** Opening Material shown block **

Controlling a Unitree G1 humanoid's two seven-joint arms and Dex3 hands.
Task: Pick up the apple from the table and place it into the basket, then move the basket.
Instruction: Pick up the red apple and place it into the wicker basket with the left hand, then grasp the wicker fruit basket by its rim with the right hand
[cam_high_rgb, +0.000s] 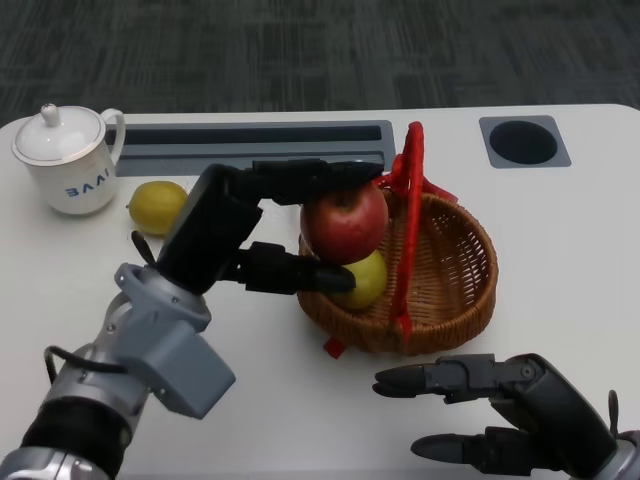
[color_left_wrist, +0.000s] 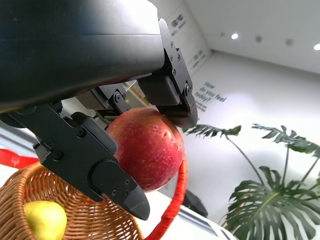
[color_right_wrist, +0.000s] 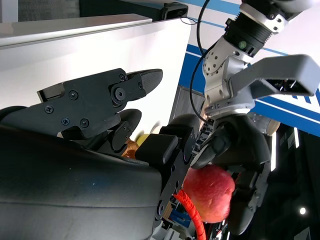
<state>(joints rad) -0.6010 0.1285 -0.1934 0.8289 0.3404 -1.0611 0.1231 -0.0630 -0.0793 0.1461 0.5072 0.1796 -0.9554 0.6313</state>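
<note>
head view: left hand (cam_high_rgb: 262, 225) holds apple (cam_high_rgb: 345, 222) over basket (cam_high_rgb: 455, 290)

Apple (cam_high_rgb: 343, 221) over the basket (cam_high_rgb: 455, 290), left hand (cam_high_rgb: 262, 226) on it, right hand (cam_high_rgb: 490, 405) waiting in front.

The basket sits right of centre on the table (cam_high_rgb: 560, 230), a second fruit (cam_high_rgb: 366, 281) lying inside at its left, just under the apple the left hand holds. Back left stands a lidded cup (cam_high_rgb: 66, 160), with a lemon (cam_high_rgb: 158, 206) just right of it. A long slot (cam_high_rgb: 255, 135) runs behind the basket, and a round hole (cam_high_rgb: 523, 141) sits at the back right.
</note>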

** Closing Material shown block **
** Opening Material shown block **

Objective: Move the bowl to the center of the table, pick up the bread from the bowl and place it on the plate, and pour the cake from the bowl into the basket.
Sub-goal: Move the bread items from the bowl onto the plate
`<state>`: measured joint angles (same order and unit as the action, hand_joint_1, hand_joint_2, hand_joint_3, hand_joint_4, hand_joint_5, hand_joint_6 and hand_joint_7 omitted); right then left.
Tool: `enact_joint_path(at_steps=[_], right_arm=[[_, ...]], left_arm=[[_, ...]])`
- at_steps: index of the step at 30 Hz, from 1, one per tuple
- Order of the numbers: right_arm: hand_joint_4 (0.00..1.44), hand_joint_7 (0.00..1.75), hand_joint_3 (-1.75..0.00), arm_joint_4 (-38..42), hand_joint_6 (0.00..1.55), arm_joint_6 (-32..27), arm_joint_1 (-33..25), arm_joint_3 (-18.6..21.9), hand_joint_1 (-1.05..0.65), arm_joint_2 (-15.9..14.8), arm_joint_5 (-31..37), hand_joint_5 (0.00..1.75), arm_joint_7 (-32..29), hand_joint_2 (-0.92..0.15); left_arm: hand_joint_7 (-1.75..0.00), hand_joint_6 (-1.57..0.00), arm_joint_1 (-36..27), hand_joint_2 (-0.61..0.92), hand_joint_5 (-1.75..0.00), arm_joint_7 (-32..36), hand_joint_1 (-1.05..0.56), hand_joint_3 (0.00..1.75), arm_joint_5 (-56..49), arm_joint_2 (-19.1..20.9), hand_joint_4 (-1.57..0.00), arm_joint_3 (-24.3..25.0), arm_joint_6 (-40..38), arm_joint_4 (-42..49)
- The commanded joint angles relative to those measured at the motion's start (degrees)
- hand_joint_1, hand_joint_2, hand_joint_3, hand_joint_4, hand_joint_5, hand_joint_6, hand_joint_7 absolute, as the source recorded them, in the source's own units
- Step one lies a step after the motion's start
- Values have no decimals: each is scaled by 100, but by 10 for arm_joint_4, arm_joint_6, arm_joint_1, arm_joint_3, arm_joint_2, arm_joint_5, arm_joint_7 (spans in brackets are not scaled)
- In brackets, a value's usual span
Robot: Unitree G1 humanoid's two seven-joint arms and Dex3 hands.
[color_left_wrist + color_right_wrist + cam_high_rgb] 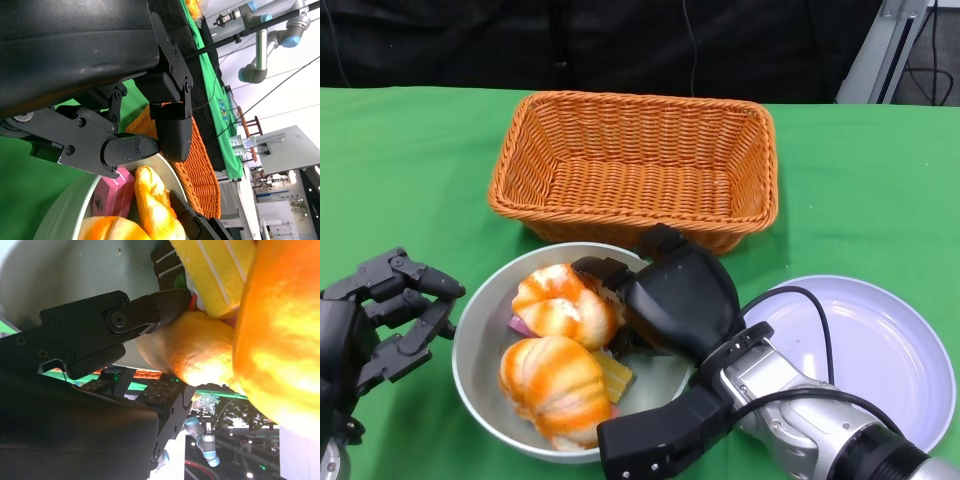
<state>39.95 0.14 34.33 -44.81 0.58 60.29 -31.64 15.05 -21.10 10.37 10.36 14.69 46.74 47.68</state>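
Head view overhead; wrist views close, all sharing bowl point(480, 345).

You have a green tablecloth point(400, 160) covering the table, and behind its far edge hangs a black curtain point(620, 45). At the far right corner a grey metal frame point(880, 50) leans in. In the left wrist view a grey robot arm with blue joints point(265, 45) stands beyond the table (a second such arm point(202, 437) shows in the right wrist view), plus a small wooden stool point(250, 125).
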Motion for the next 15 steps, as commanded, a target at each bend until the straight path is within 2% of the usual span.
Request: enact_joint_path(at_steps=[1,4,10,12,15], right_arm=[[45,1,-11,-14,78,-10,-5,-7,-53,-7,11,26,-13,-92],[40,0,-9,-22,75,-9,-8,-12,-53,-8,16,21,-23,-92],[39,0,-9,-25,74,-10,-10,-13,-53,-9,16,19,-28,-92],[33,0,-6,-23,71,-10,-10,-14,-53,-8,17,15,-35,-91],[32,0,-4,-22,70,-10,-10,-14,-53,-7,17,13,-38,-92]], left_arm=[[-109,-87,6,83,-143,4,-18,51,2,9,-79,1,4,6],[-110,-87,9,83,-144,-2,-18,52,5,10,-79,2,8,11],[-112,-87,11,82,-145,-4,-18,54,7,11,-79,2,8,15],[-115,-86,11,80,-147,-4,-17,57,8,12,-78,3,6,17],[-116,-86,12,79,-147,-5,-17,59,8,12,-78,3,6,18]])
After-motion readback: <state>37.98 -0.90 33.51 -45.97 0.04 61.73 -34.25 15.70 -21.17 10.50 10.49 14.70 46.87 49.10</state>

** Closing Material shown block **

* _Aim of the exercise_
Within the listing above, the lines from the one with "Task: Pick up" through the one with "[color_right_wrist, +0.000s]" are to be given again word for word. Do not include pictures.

* _Finished exercise_
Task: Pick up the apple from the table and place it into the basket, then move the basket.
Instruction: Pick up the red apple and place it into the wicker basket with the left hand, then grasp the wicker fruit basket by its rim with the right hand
[cam_high_rgb, +0.000s] 
[color_left_wrist, +0.000s] 
[color_right_wrist, +0.000s] 

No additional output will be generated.